Situasi pengambilan keputusan adalah situasi atau kondisi di mana seseorang harus mempertimbangkan, berpikir, menaksir, memilih dan memprediksi sesuatu (Matlin, 1998). Pilihan atau alternatif yang dihadapi oleh setiap orang seringkali berlainan, demikian pula dalam hal akibat, risiko maupun keuntungan dari pilihan yang diambilnya. Hal seperti ini jelas sekali pada gilirannya akan membuat situasi pengambilan keputusan antara individu yang satu dengan individu yang lain akan berbeda. Matlin (1998), pada penjelasan berikutnya, juga menyatakan bahwa situasi pengambilan keputusan yang dihadapi seseorang akan mempengaruhi keberhasilan suatu pengambilan keputusan
. Tahap berikutnya setelah seseorang berada dalam situasi pengambilan keputusan adalah tindakan untuk memprtimbangkan, menganalisa, melakukan prediksi, dan menjatuhkan pilihan terhadap alternatif yang ada.

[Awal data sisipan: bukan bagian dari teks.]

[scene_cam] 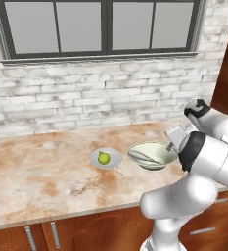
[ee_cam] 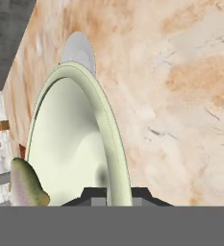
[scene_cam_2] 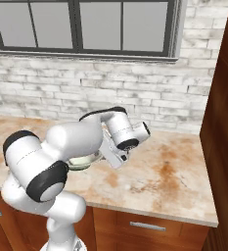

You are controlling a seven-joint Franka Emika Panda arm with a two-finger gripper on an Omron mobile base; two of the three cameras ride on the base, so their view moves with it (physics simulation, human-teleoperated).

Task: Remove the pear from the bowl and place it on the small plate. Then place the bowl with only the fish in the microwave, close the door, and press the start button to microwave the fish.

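- Tool (ee_cam: 118, 194) clamped on the rim of the bowl (scene_cam: 152, 155) — one finger inside, one outside (hand view).
- Fish (scene_cam: 141, 158) lies in the bowl, its tail end showing at the near rim.
- Pear (scene_cam: 103, 158) sits on the small plate (scene_cam: 113, 160), just left of the bowl — both on the marbled surface (scene_cam: 47, 176).

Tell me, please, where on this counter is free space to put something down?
Free: the wide stretch of counter left of the small plate, and the stretch right of the arm toward the wooden cabinet. Crowded: the middle, where the plate with the pear sits close beside the bowl, whose rim the gripper holds.
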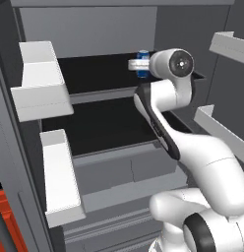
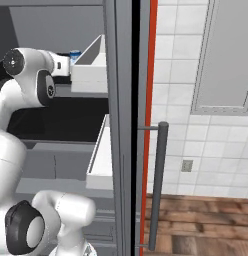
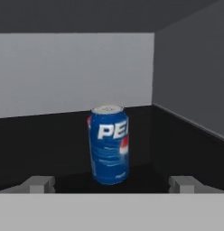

Dalam tahap ini reaksi individu yang satu dengan yang lain berbeda-beda sesuai dengan kondisi masing-masing individu. Ada beberapa individu dapat segera menentukan sikap terhadap pertimbangan yang telah dilakukan, namun ada individu lain yang nampak mengalami kesulitan untuk menentukan sikap mereka. Tahap ini dapat disebut sebagai tahap penentuan keberhasilan dari suatu proses pengambilan keputusan (Matlin, 1998).
Berdasarkan penjelasan singkat di atas diketahui bahwa proses pengambilan keputusan itu diawali ketika seseorang berada dalam situasi pengambilan keputusan. Hal yang lain adalah bahwa situasi pengambilan keputusan antar individu bisa berlainan, karena pilihan atau alternatif yang dihadapi individu juga berlainan dan hal ini akan mempengaruhi proses
pengambilan keputusan. Penanganan yang tepat terhadap situasi pengambilan keputusan juga akan menentukan keberhasilan suatu proses pengambilan keputusan. Situasi pengambilan keputusan terjadi atau muncul dalam diri seseorang ketika ia diperhadapkan dengan permasalahan dan beberapa alternatif atau pilihan sebagai jawaban dari permasalahannya. Selanjutnya, dari beberapa alternatif jawaban tersebut , ia mulai mempertimbangkan, berpikir, menaksir, memprediksi dan menentukan pilihan. Tahap menentukan pilihan terhadap alternatif yang ada merupakan tahap penting dalam proses pengambilan keputusan.